American Inheritance: Liberty and Slavery in the Birth of a Nation, 1765–1795
“the narrative has clear writing and solid scholarship that does not promote an agenda, leaving the reader to imagine broader implications and slavery’s legacy.”
Proponents of modern cancel culture race and slavery conspiracy theories are often accused of making what attorneys call assumptions made from facts “not in evidence” as if proven historical reality. To people who want to believe an agenda that such claims have no basis in truth does not matter.
In American Inheritance, historian Edward J. Larson explores how “the Revolutionary era changed the American understanding of liberty and slavery.” The narrative has clear writing and solid scholarship that does not promote an agenda, leaving the reader to imagine broader implications and slavery’s legacy. Scholars can find minor points to quibble over but, overall, it comes across as an honest effort.
The author jumps into the facts and what they mean. From the beginning, America “gave a sense of liberty (or at least empowerment) to European Americans but slavery for Native Americans” and consequently for Africans. “Over two million Africans had been shipped to the Americas for sale by 1700.”
Even John Locke, the great champion for personal liberty protected by self-governance, not only supported human bondage in America but justified it in racist terms and profited from it. In 1619, Virginia began the perpetual slavery of Africans at the same time that its white male citizens obtained the right to decide their own laws.
The rhetoric of the coming American Revolution defined white American rights in terms of Locke’s words about enslavement and liberty, arguments are also relevant to the lives of the average European of the Old World. Yet, “white Americans saw little connection between freedom for themselves and slavery for Blacks.” Race became the justification for slavery rather than enslavement as the reason for racism.
This resistance to British policies using words like “enslavement,” as Larson explains, went back to at least the denouncements of the Stamp Act in the 1760s. These terms became the catchwords in the American Revolution, continuing with the First Continental Congress in 1774. “The rhetoric of liberty served many purposes.”

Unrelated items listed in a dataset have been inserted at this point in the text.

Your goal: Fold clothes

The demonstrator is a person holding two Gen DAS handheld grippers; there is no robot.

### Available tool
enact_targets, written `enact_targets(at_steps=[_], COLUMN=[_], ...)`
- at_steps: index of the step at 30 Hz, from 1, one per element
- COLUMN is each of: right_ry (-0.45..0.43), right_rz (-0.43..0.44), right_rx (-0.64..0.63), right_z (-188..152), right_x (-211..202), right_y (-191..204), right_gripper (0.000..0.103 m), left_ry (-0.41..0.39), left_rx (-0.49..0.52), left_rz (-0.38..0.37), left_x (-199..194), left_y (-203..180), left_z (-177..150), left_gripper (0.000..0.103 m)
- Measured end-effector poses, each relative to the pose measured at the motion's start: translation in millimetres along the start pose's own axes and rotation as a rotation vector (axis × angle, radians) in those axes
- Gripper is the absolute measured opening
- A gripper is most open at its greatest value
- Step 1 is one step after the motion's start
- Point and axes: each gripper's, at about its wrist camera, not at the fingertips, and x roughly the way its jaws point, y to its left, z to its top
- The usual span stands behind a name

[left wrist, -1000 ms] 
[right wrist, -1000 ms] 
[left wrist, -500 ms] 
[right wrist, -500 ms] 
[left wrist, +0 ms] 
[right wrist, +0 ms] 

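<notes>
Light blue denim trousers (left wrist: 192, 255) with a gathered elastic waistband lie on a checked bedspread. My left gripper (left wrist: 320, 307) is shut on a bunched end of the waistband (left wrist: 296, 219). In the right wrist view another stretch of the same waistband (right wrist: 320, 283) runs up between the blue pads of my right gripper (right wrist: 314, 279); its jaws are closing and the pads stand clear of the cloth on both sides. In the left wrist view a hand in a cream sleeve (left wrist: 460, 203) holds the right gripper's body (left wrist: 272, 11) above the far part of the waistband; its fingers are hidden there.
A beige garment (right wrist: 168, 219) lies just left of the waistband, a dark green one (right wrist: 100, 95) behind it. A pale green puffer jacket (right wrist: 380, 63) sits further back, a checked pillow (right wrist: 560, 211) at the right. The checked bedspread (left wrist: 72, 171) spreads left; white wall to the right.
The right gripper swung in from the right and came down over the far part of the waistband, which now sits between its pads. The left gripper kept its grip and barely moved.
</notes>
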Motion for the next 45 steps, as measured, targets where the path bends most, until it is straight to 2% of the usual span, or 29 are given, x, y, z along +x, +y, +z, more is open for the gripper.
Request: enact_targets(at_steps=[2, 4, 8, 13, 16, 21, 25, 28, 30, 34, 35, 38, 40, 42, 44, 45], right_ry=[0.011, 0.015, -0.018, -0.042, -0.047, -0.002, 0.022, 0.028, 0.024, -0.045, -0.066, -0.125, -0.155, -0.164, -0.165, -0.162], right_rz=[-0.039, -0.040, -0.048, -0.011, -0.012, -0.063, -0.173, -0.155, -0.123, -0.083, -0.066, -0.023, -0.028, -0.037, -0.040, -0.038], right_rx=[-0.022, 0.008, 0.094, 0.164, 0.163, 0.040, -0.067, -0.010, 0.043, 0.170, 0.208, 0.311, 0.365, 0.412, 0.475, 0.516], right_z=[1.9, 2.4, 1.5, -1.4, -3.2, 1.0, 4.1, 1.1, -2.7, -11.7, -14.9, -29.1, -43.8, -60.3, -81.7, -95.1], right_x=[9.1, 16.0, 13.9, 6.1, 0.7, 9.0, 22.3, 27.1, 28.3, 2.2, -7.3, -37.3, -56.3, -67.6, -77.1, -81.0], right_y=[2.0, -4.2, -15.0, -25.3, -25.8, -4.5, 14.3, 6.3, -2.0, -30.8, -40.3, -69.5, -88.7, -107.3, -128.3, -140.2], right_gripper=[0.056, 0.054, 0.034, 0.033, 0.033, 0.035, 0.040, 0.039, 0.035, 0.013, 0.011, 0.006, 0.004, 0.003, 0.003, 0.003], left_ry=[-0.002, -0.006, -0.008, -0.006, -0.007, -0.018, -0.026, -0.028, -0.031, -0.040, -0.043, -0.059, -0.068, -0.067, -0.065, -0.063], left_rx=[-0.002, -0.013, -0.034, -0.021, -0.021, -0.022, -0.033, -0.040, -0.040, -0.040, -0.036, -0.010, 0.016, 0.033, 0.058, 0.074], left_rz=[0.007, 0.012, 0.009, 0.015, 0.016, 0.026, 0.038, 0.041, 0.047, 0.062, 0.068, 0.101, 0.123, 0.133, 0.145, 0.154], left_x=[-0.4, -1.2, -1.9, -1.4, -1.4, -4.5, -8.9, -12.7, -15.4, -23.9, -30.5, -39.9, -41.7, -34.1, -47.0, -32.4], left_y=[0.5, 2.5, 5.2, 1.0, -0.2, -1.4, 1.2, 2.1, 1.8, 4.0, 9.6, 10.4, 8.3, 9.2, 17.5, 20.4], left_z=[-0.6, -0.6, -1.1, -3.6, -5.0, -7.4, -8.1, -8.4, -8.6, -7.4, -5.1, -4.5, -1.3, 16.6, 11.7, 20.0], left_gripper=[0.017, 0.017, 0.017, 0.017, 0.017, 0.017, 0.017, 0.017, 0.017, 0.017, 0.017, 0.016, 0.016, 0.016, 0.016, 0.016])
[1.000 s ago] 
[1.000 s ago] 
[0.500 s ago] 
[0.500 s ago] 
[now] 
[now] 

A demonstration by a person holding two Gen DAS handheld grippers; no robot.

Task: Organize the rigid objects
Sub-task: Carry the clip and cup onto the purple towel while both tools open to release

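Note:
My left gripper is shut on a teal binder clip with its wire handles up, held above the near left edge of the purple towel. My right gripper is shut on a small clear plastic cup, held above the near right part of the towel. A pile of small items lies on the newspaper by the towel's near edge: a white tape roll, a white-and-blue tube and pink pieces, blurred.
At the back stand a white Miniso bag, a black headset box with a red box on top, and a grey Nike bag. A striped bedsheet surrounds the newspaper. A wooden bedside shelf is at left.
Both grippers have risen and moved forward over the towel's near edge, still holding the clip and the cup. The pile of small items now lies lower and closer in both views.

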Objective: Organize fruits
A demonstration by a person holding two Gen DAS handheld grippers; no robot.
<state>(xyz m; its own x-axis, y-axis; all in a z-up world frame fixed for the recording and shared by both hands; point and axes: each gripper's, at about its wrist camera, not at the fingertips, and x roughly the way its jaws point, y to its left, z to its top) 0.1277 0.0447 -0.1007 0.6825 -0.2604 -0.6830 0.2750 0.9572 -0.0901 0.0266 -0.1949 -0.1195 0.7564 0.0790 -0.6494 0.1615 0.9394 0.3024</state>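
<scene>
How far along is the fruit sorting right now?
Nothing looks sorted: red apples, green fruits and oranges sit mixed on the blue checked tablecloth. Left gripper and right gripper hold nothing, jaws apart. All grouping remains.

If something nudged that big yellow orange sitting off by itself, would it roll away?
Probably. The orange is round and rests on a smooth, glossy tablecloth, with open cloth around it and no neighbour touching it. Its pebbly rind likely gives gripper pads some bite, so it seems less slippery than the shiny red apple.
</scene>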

The roots of this contradiction came from economics. Europeans intermarried with their multiple cultures in America and, to a degree with Africans and Native Americans, to make the New World a mixing pot of blood from its beginnings, however fundamentally racist the white society remained. In New England, an Abolitionist movement began among the Black community with the American Revolution.
Larson begins with the Boston Massacre of 1770 and the treatment at the time of the memory of Crispus Attucks, an African and Native American, killed in that pre-war protest. The Revolution came at a time when more than tea and taxes were issues. The famous Somerset case threatened what remained of slavery in Great Britain and, by that legal precedent, the legality of human bondage in America.
Black blood was spilled for the American cause at Concord, Bunker Hill, and for the rest of the war, encouraging criticism on all sides of slavery as incompatible with a war for liberty. Vermont became the first of the future states of the United States to end all enslavement of its residents. The war finally persuaded Benjamin Franklin “that slavery itself—not just the slave trade—should end.”
George Washington and his officers initially rejected Black soldiers although British colonial Governor John Murray, Lord Dunmore, famously offered emancipation to the enslaved who joined the king’s cause. Lord Dunmore’s action proved a boon in drawing support for the Revolution from Americans opposed to arming Black Americans and/or fearing a threat to slavery.
The people fleeing to the British included slaves from the plantations of George Washington. For America as a whole, they would eventually number in the thousands. Conversely, famed Black poet Phillis Wheatley, “an exception to the rule of African anonymity in colonial America,” wrote the praises of Washington and the Revolution.
George Washington had to accept Black soldiers or he would have no army. Georgia and South Carolina never accepted arming slaves or meeting quotas for soldiers with offers of emancipation despite the famous efforts of Colonel John Laurens of South Carolina, son of the Second President of the Continental Congress Henry Laurens, however. The Black patriots served in the most racially segregated American army until the mid-20th century.
States individually decided their respective futures immediately after the war. The 1790 federal census only showed Massachusetts with no enslaved persons and only slowly did other states end that enforced labor. Even before the passage of the Constitution, arguments raged over human bondage and ending the trade of importing enforced laborers from Africa and a national fugitive slave law.
South Carolina and some other states tightened control of all African Americans residents. Overall, “the American Revolution and the new American nation became less about liberty or slavery but about liberty and slavery.” Another book could carry that thesis on to the revolution of the Jacksonian Democracy of the 1830s and the American Civil War.
American Inheritance is a quest to understand how the American Revolution began the questioning of that conflict. It has a solid narrative highlighted with vignettes of people such as Olaudah Equiiano and and Benjamin Bannaker. Larson does not kick ghosts but rather he seeks to understand and explain this past.
The text of American Inheritance is relatively short considering the depth to which the author takes the subject. It has annotations and illustrations.